(Supplied material)

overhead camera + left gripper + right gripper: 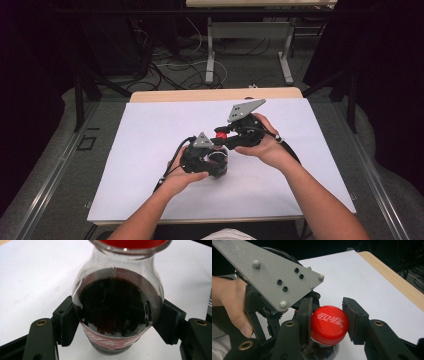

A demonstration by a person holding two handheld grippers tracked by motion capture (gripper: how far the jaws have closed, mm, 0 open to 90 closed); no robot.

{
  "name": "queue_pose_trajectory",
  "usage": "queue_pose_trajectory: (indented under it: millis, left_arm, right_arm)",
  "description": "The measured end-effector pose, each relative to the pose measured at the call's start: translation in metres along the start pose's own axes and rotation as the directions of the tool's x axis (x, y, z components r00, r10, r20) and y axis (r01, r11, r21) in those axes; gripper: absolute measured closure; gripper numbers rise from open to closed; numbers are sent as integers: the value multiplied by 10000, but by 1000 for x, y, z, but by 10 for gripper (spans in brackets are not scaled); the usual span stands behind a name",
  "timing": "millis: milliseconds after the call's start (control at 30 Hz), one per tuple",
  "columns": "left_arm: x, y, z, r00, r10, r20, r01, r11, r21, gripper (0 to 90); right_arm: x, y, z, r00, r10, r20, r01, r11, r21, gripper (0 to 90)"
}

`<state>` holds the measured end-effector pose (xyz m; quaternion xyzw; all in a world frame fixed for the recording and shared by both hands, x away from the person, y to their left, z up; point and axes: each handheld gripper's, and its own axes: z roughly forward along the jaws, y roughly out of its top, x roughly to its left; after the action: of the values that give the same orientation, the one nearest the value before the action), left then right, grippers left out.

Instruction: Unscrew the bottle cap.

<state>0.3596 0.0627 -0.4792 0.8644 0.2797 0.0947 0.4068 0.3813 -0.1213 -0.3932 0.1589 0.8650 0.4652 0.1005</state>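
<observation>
1. While the left tongs (117, 322) clamped the bottle (117, 307) near the surface's (150, 130) centre, the right tongs (327, 323), from 1 o'clock, pinched its cap (329, 324).
2. Twisting could have spun the bottle or sprayed cola.

The bottle (218, 161) stands mid-counter (150, 135), the left gripper (212, 162) around its body, the right gripper (220, 134) around its cap (220, 134) above.
</observation>
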Motion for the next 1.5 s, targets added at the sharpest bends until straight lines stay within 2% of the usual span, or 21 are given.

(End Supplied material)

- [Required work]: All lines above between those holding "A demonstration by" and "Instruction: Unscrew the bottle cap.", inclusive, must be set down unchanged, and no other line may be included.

- [Result of the task]:
A demonstration by a person holding two handheld grippers tracked by motion capture (gripper: how far the jaws have closed, mm, 0 open to 90 closed); no robot.

{
  "name": "queue_pose_trajectory",
  "usage": "queue_pose_trajectory: (indented under it: millis, left_arm, right_arm)",
  "description": "The measured end-effector pose, each relative to the pose measured at the call's start: translation in metres along the start pose's own axes and rotation as the directions of the tool's x axis (x, y, z components r00, r10, r20) and y axis (r01, r11, r21) in those axes; gripper: absolute measured closure; gripper numbers rise from open to closed; numbers are sent as integers: the value multiplied by 10000, but by 1000 for x, y, z, but by 10 for gripper (spans in brackets are not scaled); the usual span stands behind a name",
  "timing": "millis: milliseconds after the call's start (control at 30 Hz), one per tuple",
  "columns": "left_arm: x, y, z, r00, r10, r20, r01, r11, r21, gripper (0 to 90); right_arm: x, y, z, r00, r10, r20, r01, r11, r21, gripper (0 to 90)"
}

`<state>` holds the measured end-effector pose (xyz m; quaternion xyzw; all in a world frame fixed for the recording and shared by both hands, x away from the person, y to their left, z up; point and axes: each handheld gripper's, and its own axes: z roughly forward along the jaws, y roughly out of its top, x roughly to its left; after the action: of the values that give the same orientation, the one nearest the value before the action), left then right, grippers left out.

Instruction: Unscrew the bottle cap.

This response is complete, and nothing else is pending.